In Miami there are men whose memories burn with images of athletic glory long-relegated to private collections of black-and-white news reels — images of swooping majestic passes back and forth, baskets swishing with grace, running up and down a court of giants. These men possess the story of how Jewish Americans, most of them the children of immigrants, virtually dominated the game of basketball in the 1940s and laid the groundwork for the worldwide cultural phenomenon that is today’s National Basketball Association.
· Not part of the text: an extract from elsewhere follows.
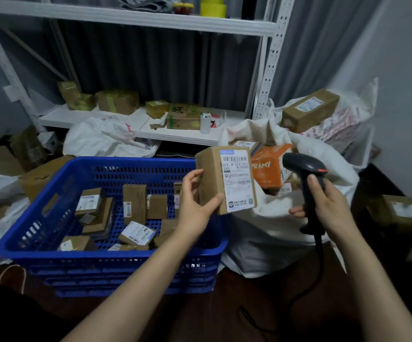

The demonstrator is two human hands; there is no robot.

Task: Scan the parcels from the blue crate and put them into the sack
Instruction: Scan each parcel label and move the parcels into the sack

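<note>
Left hand: fingers curled, gripping small brown cardboard parcel (white label facing camera), above blue crate's right rim.
Right hand: wrapped round black handheld barcode scanner, near white sack.

Dim indoor, cool bluish cast, soft and even, seemingly from above; no hard shadows. Brightest on white shelf and white sack. Near black at bottom-left corner and along floor at right. Strong wide-angle bend: shelf post bowed, top board curved. Sharpest mid-frame on held parcel: barcode clear, small print mushy. Softer and smeared toward edges, e.g. box at far right. Black scanner almost featureless bar one red spot. Small glints on blue crate front wall.
</note>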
For the past three years, David Vyorst has devoted his life to crafting a documentary film about these trailblazers and their progeny. Vyorst’s work-in-progress film, “The First Basket,” traces the history of Jews in basketball through interviews with Jewish greats past and present like Sonny Hertzberg, Ossie Schectman, David Stern and Red Auerbach, as well as the exhaustive excavation of private highlight collections. The title of the film is no obtuse metaphor; in 1946, Ossie Schectman did indeed score the first basket of the Basketball Association of America, which later evolved into the NBA.
“To them, basketball was the greatest thing in the world,” Vyorst said. “When they talk about their basketball memories, their faces light up.” The Jews who played in this primordial incarnation of professional basketball perfected their skill as teenagers for teams based out of synagogue centers, YMHAs and settlement houses, for leagues based in New York City and along the Borscht Belt. When they weren’t playing on real courts, they were playing in the streets, transforming fire escapes into makeshift hoops and using rolled-up laundry as basketballs. Colleges were stocked with Jewish players, as well — even St. John’s proved to be no exception. In one memorable instance, the St. John’s coach prepared to lead the team in a Christian pre-game prayer, before looking around and realizing that his entire starting five was Jewish.
The players were targets of antisemitism, though not as frequently as one might imagine. “They dealt with it mano a mano, by punching a guy in the nose,” explained Yeshiva University’s Professor Jeffrey Gurock, the film’s chief academic adviser. At times, opponents would pull and push at their noses, and crowds would label spectacular plays merely products of Jewish trickery. Sportswriters got in on the act, too, declaring that the game naturally fit the Jew’s duplicitous nature. However, Gurock asserts that on the whole, the antisemitism was rather muted.
Plus, as Hank Rosenstein, a Knicks player in the 1940s, told Vyorst, “Basketball was our religion.” Other players interviewed by Vyorst echoed this sentiment. The best players came to play, not to learn about Judaism. Nevertheless, the game engendered camaraderie among the Jewish players. This seemingly paradoxical relationship, in which Jews came to play and become American but became more Jewish just as they were becoming more American, cuts to the essence of what basketball meant to postwar Jewish America. “It’s a very American game, and yet it’s a transition game,” Vyorst explained. Thus, basketball was a means of assimilating into the society while simultaneously preserving and even enlarging one’s Jewish heritage. As Gurock sees it, once Jews migrated out of the inner city and into the suburbs, thereby completing the transition, the quality of Jewish play declined precipitously. “Basketball is essentially an inner-city game,” Vyorst said.
“The First Basket,” due to be completed this upcoming winter, will likely not cause a reverse migration from the suburbs back to the city. But as Vyorst noted jokingly, Jewish parents always will be accepting of their children’s basketball aspirations — just so long as it doesn’t interfere with medical school.